- **YOUR OBJECTIVE**: For the records that follow, please set down exactly the lines between the one holding "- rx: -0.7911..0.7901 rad" and the one holding "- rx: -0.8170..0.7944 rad", inclusive, and only those.

[THE RECORDS Boundary: Start]

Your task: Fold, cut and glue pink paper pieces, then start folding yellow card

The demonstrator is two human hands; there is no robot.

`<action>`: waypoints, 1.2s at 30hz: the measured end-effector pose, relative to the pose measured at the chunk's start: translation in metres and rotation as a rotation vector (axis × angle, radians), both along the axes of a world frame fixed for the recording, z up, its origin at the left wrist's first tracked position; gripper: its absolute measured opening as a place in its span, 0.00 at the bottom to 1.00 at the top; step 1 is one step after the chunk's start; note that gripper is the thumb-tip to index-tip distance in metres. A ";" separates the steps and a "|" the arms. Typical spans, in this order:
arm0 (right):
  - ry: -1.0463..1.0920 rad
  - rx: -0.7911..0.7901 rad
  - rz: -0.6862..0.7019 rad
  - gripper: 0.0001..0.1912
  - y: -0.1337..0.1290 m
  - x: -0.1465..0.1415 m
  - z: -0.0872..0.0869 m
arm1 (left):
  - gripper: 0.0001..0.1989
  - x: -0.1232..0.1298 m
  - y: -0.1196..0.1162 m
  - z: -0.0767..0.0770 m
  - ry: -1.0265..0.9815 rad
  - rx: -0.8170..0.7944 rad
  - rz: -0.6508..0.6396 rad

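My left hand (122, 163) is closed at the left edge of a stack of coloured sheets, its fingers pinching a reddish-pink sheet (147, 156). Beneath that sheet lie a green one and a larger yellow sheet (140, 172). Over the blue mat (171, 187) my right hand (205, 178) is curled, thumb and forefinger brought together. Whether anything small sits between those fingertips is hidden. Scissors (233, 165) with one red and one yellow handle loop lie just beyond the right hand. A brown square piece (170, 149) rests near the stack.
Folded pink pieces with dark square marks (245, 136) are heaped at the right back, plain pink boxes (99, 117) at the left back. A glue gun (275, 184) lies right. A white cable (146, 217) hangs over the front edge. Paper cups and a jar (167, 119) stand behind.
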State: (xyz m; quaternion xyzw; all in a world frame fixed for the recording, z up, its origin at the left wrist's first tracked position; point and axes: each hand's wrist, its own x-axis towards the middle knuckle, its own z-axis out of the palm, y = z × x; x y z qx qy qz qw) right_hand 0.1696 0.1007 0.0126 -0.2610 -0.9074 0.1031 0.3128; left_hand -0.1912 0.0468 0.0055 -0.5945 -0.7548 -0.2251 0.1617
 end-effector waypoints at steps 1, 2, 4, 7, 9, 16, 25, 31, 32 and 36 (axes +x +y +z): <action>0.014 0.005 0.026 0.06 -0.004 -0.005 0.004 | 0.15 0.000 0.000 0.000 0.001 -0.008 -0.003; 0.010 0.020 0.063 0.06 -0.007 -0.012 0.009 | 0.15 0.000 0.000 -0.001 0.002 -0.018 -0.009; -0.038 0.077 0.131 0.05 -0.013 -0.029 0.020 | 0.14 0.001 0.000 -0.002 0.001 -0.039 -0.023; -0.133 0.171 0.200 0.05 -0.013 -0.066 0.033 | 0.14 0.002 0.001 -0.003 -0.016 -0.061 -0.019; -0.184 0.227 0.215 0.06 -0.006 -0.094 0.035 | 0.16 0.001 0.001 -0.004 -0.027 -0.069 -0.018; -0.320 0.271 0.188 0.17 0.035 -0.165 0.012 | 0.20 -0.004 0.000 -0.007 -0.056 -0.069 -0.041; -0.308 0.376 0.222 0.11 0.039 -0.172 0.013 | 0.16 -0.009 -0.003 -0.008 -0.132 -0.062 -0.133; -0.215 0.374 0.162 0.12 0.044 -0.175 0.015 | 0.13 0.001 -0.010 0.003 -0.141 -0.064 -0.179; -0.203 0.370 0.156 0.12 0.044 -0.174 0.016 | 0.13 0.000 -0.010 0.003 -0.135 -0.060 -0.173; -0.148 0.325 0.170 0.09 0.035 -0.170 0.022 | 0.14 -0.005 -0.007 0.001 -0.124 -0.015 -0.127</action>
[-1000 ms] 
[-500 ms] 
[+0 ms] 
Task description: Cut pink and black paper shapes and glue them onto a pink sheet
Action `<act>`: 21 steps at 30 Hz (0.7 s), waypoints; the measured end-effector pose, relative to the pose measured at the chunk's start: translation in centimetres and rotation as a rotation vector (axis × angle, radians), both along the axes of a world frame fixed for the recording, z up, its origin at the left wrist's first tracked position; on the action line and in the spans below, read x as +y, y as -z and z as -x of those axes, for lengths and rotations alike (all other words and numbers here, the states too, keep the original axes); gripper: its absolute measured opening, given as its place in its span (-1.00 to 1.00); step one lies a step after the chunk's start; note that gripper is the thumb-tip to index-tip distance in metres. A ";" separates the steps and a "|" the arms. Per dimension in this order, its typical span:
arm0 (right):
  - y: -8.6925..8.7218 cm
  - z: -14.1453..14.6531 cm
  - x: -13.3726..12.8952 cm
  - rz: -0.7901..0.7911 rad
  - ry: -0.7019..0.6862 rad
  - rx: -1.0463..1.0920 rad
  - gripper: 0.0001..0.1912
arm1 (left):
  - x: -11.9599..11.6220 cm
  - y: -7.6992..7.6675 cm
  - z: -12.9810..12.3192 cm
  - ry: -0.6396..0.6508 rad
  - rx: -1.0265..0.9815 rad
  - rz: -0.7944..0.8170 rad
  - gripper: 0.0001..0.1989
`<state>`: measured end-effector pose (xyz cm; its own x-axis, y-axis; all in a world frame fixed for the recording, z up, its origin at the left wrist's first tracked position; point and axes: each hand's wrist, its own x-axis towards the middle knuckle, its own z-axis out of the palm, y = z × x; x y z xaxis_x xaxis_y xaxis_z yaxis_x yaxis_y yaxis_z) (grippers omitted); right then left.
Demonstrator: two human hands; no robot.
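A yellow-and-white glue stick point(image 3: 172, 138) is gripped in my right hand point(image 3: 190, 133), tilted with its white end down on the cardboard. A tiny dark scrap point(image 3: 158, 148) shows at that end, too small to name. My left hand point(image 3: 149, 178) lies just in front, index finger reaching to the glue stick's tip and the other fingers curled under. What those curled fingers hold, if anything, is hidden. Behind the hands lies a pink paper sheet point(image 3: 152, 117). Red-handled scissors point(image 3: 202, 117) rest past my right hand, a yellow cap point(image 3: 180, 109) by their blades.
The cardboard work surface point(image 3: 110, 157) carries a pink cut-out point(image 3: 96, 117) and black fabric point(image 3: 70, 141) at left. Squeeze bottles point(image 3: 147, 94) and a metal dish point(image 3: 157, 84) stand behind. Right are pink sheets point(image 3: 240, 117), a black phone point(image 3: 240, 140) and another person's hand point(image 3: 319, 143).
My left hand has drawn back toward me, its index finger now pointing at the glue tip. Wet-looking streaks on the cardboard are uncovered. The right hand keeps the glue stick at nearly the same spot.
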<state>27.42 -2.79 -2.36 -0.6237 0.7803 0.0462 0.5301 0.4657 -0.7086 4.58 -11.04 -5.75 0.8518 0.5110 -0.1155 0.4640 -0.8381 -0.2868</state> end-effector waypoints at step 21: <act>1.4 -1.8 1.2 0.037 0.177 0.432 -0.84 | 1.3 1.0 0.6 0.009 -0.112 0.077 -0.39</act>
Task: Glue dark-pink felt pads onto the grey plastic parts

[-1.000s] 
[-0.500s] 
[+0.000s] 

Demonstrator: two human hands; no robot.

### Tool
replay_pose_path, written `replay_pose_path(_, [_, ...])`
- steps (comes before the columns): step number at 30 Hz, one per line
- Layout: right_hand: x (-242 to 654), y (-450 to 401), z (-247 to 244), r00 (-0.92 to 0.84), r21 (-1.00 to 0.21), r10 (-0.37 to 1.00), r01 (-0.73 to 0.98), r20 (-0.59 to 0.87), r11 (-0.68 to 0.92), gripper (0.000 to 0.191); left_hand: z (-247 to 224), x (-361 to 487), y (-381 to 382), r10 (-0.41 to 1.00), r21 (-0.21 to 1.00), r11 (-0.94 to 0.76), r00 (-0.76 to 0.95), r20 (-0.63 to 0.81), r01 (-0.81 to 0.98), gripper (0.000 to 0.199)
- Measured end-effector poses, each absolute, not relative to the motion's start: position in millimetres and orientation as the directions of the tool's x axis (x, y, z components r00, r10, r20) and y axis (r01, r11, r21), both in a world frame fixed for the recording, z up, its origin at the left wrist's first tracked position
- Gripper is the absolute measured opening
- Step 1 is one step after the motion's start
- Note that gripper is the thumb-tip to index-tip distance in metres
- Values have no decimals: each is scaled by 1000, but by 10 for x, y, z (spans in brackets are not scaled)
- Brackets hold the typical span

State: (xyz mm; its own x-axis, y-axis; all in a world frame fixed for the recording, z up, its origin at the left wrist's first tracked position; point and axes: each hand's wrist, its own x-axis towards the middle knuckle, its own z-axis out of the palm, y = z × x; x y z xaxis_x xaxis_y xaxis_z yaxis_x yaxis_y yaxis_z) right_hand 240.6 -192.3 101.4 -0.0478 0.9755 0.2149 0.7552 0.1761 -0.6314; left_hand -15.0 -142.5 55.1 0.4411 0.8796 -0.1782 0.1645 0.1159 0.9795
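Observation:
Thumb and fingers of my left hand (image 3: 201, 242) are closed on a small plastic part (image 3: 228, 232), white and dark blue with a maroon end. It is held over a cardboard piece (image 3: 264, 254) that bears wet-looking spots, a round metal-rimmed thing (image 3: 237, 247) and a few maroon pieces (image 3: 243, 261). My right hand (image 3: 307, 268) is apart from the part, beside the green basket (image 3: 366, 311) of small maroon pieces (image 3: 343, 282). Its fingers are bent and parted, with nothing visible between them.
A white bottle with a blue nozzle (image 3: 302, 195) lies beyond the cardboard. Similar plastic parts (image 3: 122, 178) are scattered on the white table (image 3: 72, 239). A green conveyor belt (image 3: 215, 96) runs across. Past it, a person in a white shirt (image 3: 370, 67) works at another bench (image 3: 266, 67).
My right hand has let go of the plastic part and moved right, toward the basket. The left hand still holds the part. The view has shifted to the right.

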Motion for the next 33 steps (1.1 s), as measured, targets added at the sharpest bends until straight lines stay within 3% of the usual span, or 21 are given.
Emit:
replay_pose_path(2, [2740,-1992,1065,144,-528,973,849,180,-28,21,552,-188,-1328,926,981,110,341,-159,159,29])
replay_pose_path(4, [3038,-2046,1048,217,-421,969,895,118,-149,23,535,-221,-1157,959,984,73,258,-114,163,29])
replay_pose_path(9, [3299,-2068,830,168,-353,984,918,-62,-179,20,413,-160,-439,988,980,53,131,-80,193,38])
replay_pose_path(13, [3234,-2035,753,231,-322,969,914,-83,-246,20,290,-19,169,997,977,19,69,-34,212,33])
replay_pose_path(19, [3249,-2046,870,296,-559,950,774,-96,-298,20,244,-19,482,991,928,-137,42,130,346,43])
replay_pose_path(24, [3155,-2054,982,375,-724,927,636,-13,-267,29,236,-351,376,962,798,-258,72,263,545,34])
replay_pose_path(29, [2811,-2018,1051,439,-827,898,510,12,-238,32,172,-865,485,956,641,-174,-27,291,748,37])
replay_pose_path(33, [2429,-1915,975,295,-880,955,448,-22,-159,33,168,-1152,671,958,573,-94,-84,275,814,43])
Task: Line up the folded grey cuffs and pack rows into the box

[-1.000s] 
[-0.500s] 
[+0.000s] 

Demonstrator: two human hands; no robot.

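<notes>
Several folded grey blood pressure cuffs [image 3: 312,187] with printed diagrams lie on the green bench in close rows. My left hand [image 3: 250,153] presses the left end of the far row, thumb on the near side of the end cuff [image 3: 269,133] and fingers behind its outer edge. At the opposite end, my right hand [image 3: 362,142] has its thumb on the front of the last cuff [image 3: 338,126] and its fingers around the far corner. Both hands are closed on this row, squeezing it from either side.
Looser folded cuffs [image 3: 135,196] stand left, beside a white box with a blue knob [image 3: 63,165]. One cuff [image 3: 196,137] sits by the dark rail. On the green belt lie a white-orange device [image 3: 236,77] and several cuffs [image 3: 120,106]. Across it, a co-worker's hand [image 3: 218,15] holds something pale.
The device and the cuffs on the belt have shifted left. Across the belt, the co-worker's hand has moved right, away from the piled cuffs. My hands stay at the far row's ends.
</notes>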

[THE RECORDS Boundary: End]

- **EXERCISE SOLUTION**:
  - rx: -0.7911..0.7901 rad
  - rz: -0.6862..0.7019 rad
  - gripper: 0.0001..0.1912
  - y: -0.1337..0.1290 m
  - x: -0.1465..0.1415 m
  - z: -0.0872..0.0869 m
arm1 (left):
  - gripper: 0.0001..0.1989
  - x: -0.1232..0.1298 m
  - y: -0.1196..0.1162 m
  - z: -0.0767..0.0770 m
  - ry: -1.0265..0.9815 rad
  - rx: -0.8170..0.7944 rad

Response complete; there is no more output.